** TASK TO CARRY OUT **
Images should be omitted while the rest of the data is duplicated exactly.
---
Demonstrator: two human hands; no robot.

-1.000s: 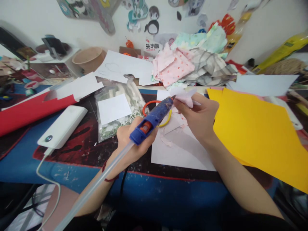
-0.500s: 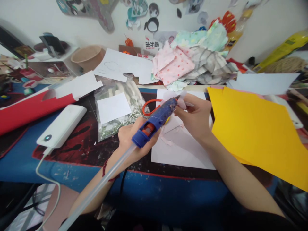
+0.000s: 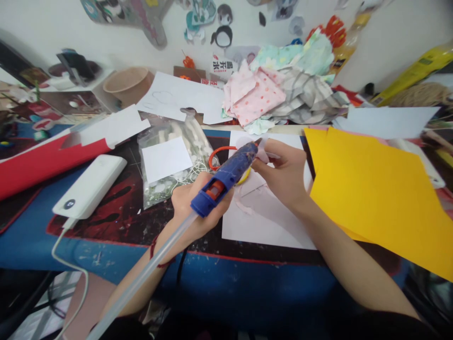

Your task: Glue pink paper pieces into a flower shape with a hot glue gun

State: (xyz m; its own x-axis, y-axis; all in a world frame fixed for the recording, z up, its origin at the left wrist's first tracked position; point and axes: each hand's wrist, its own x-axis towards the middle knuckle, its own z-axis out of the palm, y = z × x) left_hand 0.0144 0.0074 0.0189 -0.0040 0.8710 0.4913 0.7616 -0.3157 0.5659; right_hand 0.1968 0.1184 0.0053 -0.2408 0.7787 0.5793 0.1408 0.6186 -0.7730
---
** SOLUTION TO THE PROBLEM **
Demonstrator: two human hands; no robot.

-1.000s: 
-0.500s: 
+0.000s: 

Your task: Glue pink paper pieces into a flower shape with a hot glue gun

State: (xyz m; its own x-axis, y-axis; all in a world frame fixed for the recording, z up, its origin at the left wrist's first tracked position; point and axes: each hand's wrist, its own x-axis towards the middle knuckle, its own z-axis out of the palm, y = z × x) left_hand 0.0144 0.0074 0.0189 -0.0040 0.8710 0.4913 0.7616 -0.3157 0.5659; right_hand 0.1968 0.1184 0.0053 -0.2408 0.7787 0.5793 0.1408 0.6186 -0.7730

Work on the answer has been completed.